DIRECTIONS FOR THIS TASK:
Scan the lines below; pull out those with "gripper".

PROVIDED MATERIAL:
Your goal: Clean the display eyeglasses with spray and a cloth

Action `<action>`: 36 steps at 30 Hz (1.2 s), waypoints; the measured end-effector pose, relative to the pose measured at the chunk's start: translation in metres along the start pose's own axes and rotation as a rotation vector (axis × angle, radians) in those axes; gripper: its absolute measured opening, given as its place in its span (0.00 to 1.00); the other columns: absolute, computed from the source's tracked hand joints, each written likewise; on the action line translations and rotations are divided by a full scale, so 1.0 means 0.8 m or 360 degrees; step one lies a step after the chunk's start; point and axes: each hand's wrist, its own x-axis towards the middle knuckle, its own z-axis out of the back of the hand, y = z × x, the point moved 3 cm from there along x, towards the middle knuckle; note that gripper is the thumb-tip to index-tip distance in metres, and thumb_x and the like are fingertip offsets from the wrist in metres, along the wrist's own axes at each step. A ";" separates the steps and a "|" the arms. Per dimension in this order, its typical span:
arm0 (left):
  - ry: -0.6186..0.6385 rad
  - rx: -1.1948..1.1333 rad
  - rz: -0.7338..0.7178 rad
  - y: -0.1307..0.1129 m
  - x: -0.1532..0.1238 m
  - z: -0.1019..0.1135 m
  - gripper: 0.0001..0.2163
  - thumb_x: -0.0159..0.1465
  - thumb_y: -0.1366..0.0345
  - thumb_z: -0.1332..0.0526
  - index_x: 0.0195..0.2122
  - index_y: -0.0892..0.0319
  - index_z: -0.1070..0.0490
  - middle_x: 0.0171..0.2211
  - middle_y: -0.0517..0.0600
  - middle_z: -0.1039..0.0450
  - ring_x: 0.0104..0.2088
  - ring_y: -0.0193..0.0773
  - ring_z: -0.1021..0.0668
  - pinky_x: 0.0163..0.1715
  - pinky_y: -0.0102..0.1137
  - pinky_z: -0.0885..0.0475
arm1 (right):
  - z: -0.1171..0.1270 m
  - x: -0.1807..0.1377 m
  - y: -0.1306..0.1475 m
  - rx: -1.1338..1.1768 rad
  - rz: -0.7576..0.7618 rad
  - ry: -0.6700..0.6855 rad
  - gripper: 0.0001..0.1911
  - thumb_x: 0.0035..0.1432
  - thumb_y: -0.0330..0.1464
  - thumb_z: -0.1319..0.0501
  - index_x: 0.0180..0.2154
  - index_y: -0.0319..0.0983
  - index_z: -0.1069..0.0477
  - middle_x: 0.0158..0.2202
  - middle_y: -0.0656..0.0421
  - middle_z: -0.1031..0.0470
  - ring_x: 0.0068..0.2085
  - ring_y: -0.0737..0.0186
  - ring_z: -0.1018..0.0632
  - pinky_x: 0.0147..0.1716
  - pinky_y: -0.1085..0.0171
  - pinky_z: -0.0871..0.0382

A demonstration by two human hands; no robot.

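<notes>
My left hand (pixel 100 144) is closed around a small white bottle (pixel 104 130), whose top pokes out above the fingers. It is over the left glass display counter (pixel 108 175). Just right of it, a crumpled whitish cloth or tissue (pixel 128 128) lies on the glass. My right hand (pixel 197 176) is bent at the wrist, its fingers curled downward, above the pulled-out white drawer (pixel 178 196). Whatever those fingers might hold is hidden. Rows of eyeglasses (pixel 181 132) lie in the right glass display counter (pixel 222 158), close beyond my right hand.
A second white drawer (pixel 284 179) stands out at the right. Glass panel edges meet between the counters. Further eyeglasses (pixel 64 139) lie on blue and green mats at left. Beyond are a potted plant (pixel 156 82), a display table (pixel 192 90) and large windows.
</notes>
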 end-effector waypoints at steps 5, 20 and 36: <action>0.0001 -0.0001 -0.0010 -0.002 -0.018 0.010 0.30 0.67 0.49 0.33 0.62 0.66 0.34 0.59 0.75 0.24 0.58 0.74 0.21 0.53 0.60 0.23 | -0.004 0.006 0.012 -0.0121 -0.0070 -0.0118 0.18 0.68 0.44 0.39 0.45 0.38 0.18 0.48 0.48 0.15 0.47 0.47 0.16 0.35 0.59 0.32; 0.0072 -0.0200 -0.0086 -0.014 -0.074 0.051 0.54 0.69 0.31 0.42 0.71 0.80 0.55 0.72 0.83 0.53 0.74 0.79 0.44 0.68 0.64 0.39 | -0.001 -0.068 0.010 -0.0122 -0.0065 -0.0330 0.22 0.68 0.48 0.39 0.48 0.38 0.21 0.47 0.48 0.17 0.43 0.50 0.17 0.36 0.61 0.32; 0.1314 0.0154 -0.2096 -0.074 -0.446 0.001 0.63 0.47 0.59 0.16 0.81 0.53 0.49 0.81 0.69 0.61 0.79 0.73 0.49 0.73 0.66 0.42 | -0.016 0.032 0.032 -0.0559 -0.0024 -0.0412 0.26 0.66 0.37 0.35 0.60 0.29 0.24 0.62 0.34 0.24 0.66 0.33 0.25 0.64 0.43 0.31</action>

PROBLEM SOLUTION:
Action `<action>`: 36 steps at 30 Hz (1.2 s), waypoints; the measured end-effector pose, relative to the pose measured at the chunk's start: translation in metres along the start pose's own axes and rotation as a rotation vector (axis × angle, radians) in those axes; gripper: its absolute measured opening, given as its place in its span (0.00 to 1.00); the other columns: absolute, computed from the source's tracked hand joints, each written likewise; on the action line translations and rotations are divided by a full scale, so 1.0 means 0.8 m or 360 degrees; step one lies a step after the chunk's start; point and axes: each hand's wrist, its own x-axis towards the middle knuckle, its own z-axis out of the back of the hand, y = z × x, the point moved 3 cm from there along x, towards the middle knuckle; note that gripper is the thumb-tip to index-tip distance in metres, and thumb_x and the like are fingertip offsets from the wrist in metres, along the wrist's own axes at each step. A ";" separates the steps and a "|" the arms. Per dimension in this order, its typical span:
  - gripper: 0.0001..0.2163
  - gripper: 0.0001..0.1911

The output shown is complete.